Aim of the task> The lines from the start of the records through the one containing "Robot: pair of" are to be restated word for word; please include both ends.
--- Supplied entries ---
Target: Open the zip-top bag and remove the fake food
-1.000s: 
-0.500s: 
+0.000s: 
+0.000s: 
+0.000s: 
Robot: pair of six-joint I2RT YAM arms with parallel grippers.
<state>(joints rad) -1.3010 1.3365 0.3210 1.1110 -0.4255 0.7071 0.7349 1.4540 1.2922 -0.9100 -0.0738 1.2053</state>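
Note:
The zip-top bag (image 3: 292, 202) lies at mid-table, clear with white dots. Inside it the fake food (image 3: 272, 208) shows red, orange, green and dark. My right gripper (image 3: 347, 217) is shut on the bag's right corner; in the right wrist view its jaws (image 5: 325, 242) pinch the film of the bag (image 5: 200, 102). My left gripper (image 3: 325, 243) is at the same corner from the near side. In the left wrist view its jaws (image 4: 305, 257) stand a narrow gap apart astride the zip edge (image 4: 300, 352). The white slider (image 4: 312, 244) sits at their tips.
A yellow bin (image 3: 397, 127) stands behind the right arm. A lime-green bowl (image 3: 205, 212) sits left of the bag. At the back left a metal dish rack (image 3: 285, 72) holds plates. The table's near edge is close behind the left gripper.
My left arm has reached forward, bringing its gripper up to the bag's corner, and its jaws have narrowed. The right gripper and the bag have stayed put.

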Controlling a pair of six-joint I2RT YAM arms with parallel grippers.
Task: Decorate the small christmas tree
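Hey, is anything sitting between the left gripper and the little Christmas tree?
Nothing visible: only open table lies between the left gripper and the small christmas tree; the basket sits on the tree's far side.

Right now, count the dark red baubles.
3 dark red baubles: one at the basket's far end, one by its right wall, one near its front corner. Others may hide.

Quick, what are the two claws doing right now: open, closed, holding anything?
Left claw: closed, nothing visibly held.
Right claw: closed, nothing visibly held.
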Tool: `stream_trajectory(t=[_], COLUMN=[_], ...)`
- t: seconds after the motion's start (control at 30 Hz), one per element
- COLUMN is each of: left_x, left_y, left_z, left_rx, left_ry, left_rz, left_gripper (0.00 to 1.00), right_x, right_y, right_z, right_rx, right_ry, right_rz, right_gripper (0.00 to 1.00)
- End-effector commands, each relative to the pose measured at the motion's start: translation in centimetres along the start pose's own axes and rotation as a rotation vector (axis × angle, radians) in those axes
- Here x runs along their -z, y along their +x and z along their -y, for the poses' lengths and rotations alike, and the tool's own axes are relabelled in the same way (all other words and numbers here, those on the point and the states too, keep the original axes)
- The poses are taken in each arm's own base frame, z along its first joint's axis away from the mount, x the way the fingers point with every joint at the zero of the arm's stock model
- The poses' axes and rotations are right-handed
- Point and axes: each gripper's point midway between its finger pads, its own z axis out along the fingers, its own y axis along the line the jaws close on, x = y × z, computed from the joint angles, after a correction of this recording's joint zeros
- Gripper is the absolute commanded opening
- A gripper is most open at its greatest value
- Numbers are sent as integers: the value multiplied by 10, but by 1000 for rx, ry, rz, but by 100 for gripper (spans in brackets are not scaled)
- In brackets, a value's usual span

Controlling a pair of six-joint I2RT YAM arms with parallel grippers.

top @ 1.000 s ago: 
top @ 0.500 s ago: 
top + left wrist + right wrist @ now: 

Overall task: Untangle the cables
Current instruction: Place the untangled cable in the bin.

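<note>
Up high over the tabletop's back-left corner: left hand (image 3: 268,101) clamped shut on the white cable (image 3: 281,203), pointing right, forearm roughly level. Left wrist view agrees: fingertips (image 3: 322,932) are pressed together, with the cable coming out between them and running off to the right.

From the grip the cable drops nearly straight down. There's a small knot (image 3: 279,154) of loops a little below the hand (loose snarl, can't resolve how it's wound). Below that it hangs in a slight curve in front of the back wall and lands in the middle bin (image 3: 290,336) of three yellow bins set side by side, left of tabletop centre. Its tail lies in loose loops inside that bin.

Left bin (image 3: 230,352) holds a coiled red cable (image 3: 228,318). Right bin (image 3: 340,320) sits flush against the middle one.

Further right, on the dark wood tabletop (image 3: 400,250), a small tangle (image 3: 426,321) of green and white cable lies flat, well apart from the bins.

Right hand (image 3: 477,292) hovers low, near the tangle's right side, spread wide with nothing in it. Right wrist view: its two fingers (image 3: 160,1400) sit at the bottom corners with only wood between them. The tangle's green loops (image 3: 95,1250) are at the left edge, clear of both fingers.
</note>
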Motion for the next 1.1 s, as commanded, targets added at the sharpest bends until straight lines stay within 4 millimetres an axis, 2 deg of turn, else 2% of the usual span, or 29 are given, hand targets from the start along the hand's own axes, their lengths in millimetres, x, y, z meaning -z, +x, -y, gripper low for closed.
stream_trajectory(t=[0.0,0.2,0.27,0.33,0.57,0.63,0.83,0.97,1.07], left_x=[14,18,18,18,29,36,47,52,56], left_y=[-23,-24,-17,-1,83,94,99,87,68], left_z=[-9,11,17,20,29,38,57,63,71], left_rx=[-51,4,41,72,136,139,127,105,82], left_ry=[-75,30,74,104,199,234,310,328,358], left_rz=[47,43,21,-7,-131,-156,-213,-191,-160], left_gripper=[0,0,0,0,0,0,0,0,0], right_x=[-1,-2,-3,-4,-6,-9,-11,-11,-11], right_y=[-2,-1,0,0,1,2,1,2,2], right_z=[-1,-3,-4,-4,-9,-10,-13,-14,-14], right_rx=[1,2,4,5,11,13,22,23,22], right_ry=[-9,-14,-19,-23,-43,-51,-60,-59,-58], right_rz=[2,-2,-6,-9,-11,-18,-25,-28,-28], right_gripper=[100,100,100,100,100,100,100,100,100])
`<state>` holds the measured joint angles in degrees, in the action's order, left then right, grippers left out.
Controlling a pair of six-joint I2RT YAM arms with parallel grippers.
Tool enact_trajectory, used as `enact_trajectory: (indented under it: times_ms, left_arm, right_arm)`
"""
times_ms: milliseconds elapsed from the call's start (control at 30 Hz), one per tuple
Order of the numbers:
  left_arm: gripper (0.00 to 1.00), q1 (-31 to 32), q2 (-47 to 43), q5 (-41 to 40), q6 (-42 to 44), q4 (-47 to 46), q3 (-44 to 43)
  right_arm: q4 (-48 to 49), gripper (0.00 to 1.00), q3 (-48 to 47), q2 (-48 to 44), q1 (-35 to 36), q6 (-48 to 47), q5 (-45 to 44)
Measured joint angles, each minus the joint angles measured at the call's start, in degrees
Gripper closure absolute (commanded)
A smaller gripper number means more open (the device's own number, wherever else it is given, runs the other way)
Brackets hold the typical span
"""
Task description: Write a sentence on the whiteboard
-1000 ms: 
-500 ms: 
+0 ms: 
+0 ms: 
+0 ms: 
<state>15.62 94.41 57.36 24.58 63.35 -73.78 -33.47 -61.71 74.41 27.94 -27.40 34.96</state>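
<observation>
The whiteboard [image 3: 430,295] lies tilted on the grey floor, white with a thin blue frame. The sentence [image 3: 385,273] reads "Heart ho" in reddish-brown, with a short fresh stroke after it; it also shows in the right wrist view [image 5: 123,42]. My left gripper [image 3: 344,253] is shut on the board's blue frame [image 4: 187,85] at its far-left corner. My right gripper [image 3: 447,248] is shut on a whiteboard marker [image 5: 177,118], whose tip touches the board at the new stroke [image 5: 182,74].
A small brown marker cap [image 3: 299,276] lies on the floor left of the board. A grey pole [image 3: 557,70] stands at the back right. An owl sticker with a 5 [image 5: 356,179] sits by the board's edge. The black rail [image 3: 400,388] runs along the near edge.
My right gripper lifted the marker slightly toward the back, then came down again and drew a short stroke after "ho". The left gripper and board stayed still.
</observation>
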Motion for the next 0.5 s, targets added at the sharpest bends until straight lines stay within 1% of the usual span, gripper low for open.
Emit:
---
Task answer>
Target: Open the zip-top bag and remove the fake food
-1.000s: 
-0.500s: 
+0.000s: 
+0.000s: 
+0.000s: 
Robot: pair of six-joint I2RT YAM arms with parallel grippers.

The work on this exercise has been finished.